◆ Problem description:
Repeat the records below exactly, beginning at the first line and finishing with the line that contains "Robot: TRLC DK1".
+++ Source material +++
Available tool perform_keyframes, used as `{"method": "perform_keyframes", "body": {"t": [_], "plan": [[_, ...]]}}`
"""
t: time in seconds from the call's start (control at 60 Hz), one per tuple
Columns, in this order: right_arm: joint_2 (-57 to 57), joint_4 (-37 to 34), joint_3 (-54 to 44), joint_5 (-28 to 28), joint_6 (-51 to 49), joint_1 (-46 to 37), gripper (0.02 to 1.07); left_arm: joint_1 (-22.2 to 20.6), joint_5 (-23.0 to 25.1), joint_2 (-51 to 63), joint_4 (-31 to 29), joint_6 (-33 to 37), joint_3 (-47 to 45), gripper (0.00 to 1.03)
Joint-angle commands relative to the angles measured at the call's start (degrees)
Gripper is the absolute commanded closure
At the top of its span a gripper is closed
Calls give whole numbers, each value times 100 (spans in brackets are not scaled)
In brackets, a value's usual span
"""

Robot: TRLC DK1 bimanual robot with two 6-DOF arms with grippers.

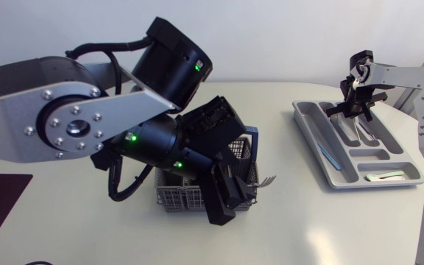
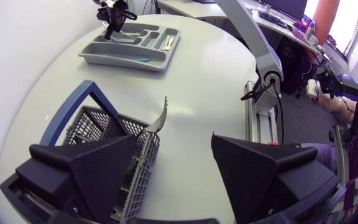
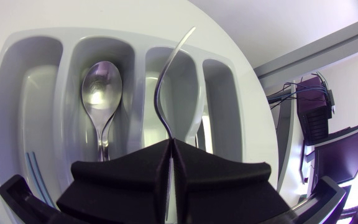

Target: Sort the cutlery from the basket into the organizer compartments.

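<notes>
- Right gripper [image 3: 169,148] is pinched tight on a slim piece of cutlery [image 3: 165,93], seen edge-on, held over the organizer [image 3: 17,53], above its middle compartments.
- A spoon [image 3: 101,93] lies in the compartment just beside it.
- Left gripper [image 2: 174,142] is spread wide and holds nothing.
- One finger sits over the basket [image 2: 82,124], where a fork [image 2: 159,119] pokes past the rim.
</notes>
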Motion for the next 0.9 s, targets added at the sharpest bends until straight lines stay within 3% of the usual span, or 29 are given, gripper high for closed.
{"method": "perform_keyframes", "body": {"t": [0.0, 0.283, 0.383, 0.55, 0.583, 0.7, 0.883], "plan": [[382, -234, 296, 60, 156, 14, 98, -54, -29, -145, -38, 24, -124, 20], [910, -656, 973, 60, 252, -48, 98, -72, -55, -276, -161, 15, -89, 20], [971, -683, 1017, 69, 243, -48, 89, -72, -55, -312, -188, 15, -89, 20], [848, -700, 929, 69, 270, -56, 61, -80, -73, -320, -232, 15, -72, 20], [751, -683, 841, 69, 270, -56, 55, -80, -73, -320, -232, 15, -63, 20], [338, -507, 393, 43, 261, -83, 54, -89, -108, -320, -232, 24, -54, 20], [-945, 144, -1172, -247, 129, -12, 50, -168, -258, -189, -205, 68, -28, 20]]}}
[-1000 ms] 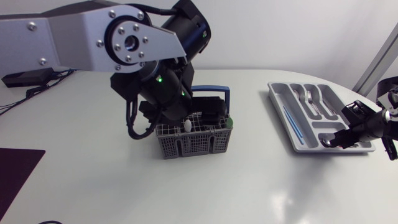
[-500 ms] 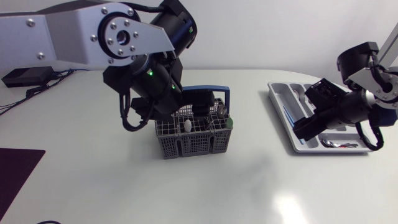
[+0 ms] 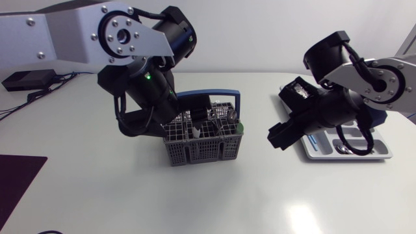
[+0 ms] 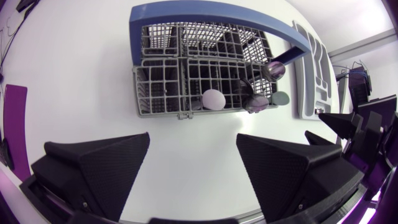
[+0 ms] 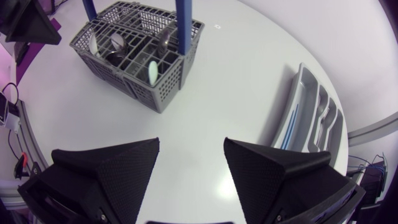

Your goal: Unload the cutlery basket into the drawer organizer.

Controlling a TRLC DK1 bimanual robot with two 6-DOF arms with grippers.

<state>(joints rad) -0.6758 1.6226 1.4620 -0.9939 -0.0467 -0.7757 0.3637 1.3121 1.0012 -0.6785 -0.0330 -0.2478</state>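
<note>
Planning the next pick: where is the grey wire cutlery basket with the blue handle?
Head view: the grey wire cutlery basket sits left of centre beside the left gripper, the grey drawer organizer tray far to its right.

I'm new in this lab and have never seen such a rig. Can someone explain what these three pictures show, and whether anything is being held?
It is a robot with two arms at a white table. The head view looks down from a fixed camera above. In it the left arm comes in from one side and the right arm from the other. The other two pictures come from small cameras on the wrists. The two black wedges at each one's lower edge are that arm's own fingers.

On the table stand a grey cutlery basket with a blue handle and spoons in it, and a grey drawer organizer holding some cutlery.

The left gripper hangs close by the basket. The right gripper hangs between basket and organizer. Both are open and hold nothing.
</note>
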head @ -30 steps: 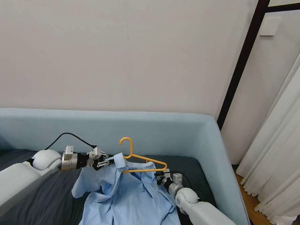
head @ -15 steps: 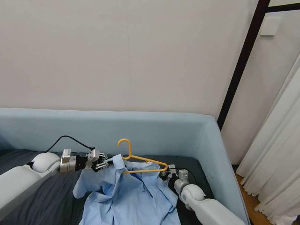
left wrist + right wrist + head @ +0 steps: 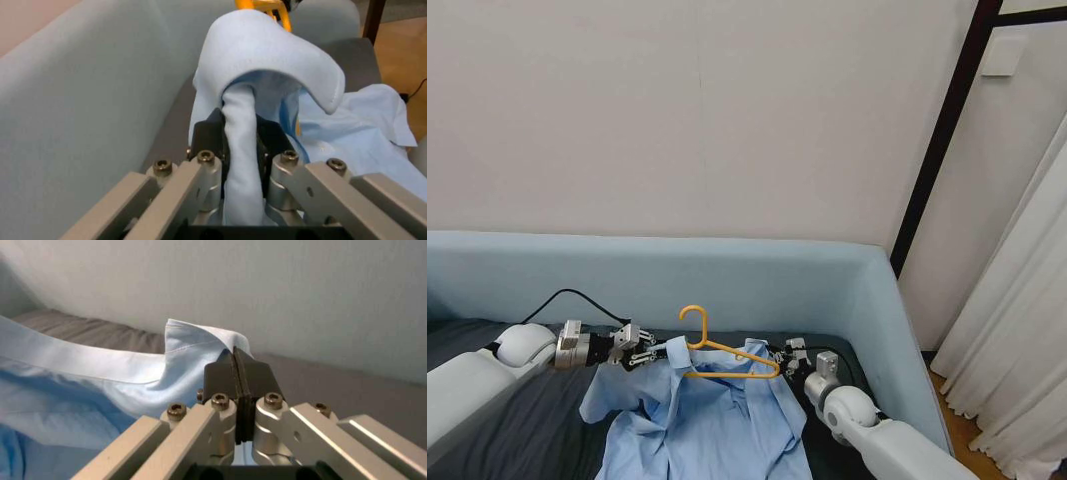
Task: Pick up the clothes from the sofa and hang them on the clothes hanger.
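Background: plain pale wall (image 3: 677, 120), with a light-blue sofa (image 3: 757, 275) running along it and its dark grey seat cushion (image 3: 517, 420) at 7 o'clock in the head view. A dark door frame (image 3: 937, 150) is seen at 2 o'clock and a white curtain (image 3: 1017, 340) at 4 o'clock.

The left arm is stretched in from 8 o'clock, low over the cushion. The left pincer (image 3: 639, 347) is placed at 9 o'clock of the hanger. In the left wrist view the left pincer (image 3: 241, 137) is clamped on a bunched fold of the shirt (image 3: 267, 55), with the cloth pinched between both pads and its collar-like edge folded over just past the tips. A bit of the hanger (image 3: 253, 4) is seen beyond that fold.

The light-blue shirt (image 3: 717, 420) is spread at 6 o'clock on the seat cushion, with its upper part lifted between the two pincers. The orange hanger (image 3: 739, 351) is held upright in the shirt's neck area, hook at 12 o'clock and its arms partly covered by cloth.

The right pincer (image 3: 785, 357) is placed at 3 o'clock of the hanger, touching the shirt's upper edge. In the right wrist view the right pincer (image 3: 235, 362) is fully closed, pads pressed together with no gap, and a corner of the shirt (image 3: 100, 385) hem is gripped at the tips.
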Controlling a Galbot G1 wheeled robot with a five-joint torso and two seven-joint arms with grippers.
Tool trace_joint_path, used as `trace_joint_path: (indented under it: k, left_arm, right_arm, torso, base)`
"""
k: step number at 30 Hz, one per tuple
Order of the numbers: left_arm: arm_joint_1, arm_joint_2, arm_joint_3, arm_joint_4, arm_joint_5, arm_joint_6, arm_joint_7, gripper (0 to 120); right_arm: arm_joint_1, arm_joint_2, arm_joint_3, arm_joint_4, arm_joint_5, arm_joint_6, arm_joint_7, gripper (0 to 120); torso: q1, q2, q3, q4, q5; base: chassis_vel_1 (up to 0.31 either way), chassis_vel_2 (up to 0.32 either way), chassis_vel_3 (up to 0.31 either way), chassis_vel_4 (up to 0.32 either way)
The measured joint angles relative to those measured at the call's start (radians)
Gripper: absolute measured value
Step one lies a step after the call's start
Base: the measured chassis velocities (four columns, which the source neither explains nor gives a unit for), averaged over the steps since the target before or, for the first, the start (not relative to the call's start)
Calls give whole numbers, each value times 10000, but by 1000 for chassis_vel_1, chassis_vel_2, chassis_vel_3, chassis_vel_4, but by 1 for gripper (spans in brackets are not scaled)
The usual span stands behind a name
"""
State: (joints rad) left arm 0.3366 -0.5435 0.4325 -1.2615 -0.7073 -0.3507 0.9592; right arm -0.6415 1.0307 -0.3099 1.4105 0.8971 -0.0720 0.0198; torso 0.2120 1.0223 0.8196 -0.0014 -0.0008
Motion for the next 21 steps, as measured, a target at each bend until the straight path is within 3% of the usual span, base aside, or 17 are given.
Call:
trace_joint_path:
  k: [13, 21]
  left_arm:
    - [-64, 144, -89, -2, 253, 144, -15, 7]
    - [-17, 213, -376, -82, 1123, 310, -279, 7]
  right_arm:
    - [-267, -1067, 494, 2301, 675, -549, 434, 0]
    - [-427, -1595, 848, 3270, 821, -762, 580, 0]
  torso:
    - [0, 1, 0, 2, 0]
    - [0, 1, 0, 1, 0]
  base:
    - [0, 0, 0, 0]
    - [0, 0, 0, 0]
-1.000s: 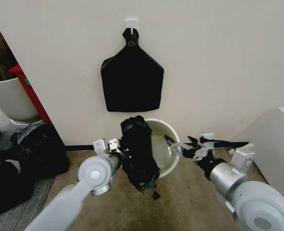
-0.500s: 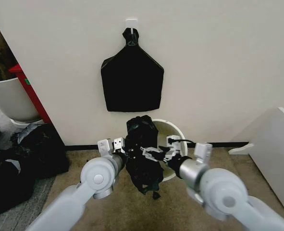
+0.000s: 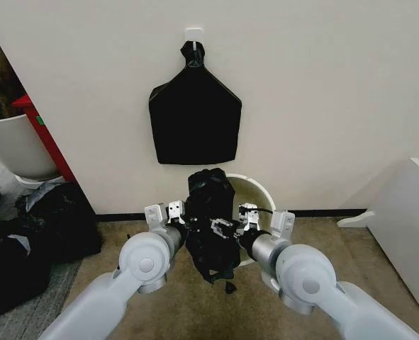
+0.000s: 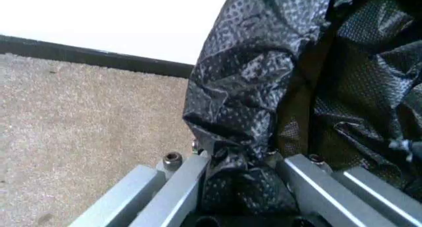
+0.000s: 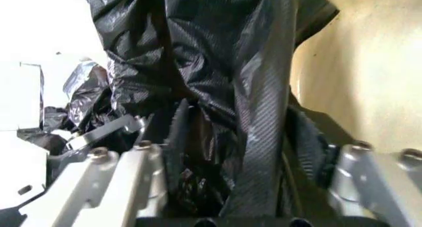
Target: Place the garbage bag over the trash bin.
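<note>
Fingers (image 4: 188, 180) of the left gripper (image 3: 175, 212) clench the garbage bag (image 3: 210, 225) at its nine o'clock side, while the right gripper (image 3: 227, 228) spreads around film at three o'clock, over the trash bin (image 3: 262, 193).

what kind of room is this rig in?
Likely an office corner or indoor test space: plain wall with black baseboard, carpet, a white planter pot and bulky black sacks at left.
</note>
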You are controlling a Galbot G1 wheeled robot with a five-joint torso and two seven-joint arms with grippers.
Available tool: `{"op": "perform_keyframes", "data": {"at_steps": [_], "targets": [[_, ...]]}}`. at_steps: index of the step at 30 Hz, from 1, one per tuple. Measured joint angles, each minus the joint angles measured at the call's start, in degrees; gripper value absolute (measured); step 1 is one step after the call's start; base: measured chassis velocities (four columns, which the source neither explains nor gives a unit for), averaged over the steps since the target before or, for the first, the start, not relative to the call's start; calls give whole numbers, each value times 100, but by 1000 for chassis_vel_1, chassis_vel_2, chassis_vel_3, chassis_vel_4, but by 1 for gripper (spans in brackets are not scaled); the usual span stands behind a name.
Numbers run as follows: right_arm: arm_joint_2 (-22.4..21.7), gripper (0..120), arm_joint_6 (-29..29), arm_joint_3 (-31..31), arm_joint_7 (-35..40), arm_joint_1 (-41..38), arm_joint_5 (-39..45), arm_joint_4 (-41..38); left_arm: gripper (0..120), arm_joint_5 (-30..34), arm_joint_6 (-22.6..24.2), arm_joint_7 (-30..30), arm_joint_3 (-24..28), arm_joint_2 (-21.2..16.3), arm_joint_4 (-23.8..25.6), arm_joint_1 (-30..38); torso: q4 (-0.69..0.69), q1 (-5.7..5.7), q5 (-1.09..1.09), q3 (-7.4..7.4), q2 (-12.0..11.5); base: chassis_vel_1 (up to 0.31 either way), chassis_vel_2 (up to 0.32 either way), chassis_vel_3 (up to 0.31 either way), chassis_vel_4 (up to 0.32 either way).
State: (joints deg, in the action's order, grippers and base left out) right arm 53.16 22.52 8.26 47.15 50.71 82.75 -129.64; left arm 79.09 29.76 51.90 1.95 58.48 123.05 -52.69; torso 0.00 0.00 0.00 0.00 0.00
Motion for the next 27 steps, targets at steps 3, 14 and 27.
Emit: {"op": "perform_keyframes", "data": {"at_steps": [3, 14, 27], "targets": [[0, 32, -3, 10, 53, -12, -15, 0, 0, -8, 25, 11, 0, -2, 0, -5, 0, 0, 0, 0, 0, 0, 0, 0, 0], [44, 0, -16, 101, 126, 33, -165, 0, 0, -30, 59, 47, 8, 3, 14, -16, 0, 0, 0, 0, 0, 0, 0, 0, 0], [-49, 0, -19, 54, 586, 123, -123, -412, 0, -295, 83, 36, 6, 6, -118, -66, 0, 0, 0, 0, 0, 0, 0, 0, 0]]}}
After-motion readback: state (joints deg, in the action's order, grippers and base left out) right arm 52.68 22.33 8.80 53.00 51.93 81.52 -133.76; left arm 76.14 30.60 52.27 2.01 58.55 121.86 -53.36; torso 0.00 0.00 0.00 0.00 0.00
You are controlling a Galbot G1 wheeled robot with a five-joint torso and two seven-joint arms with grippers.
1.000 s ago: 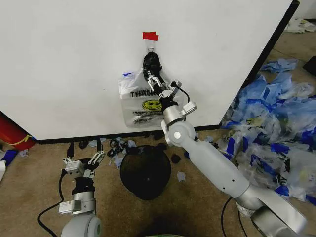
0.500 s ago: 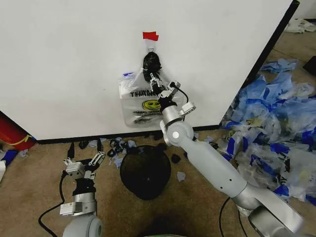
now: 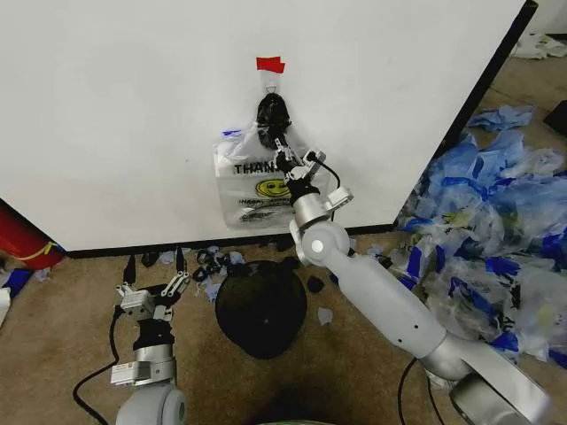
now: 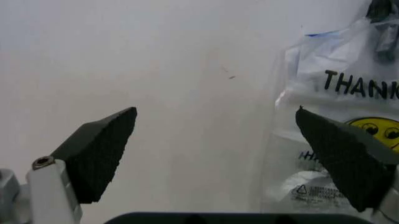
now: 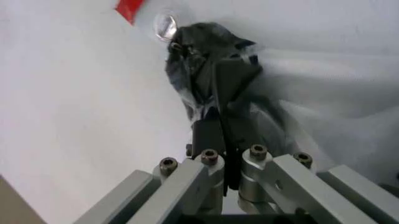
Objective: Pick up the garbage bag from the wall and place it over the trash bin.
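The garbage bag (image 3: 252,181) hangs flat against the wall (image 3: 124,115) at the centre of the head view, its gathered dark top caught on a hook (image 3: 271,87) just under a strip of red tape (image 3: 270,64), with the "THANK" print and yellow smiley face showing below. The right gripper (image 3: 281,145) reaches up from the lower right of the frame to the bag's bunched neck; in the right wrist view its fingers (image 5: 215,126) are pressed together on the dark bunched plastic, pinching it just below the hook. On the floor directly below the bag, at lower centre, stands the trash bin (image 3: 260,306), apart from the wall. At lower left the left gripper (image 3: 152,292) hovers low beside the bin, its fingers (image 4: 96,151) spread wide apart and holding nothing. A heap of blue-and-clear plastic bags (image 3: 492,230) lies at the right edge.
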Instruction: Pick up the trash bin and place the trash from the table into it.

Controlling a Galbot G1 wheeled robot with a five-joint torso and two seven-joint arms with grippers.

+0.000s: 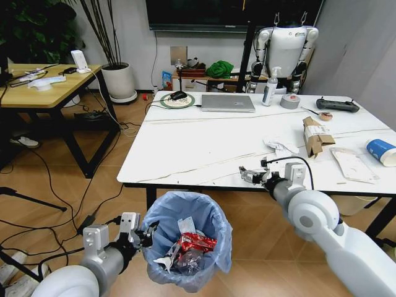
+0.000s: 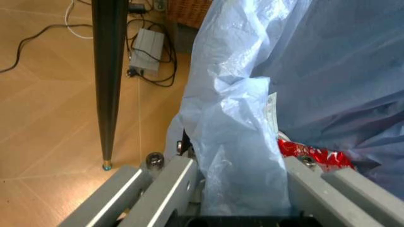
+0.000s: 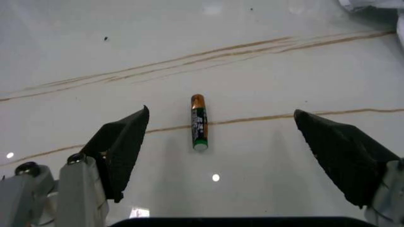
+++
◆ Completed exercise:
Available tool perform_keyframes, used as `{"method": "perform_keyframes", "body": {"t": [_], "plan": [[_, ...]]}}`
"""
t: time in seconds from the call's start (control at 60 Hz), one per tuple
Columns, in this order: right_arm: joint_2 (-57 to 57), joint_4 (-37 to 34), joint_3 (-54 to 44), joint_5 (-28 to 28), joint_6 (-51 to 49), joint_1 (-46 to 37), gripper (0.02 to 1.07); left_arm: joint_1 (-22.2 to 20.6), joint_5 (-23.0 to 25.1), joint_2 (-51 to 63), joint_4 (-31 to 29), joint_6 (-33 to 37), joint_3 (-47 to 45), gripper (0.00 to 1.03)
Joint-angle commands relative to the angles measured at the call's start (degrees)
Gripper is the absolute commanded closure
At the top of its span a gripper is closed
Calls give whole numbers, each value times 100 (spans in brackets are not scaled)
In brackets, a value's usual span
"""

Robot: TRLC DK1 bimanual robot with two 6-DOF arms with grippers.

This output is now finished.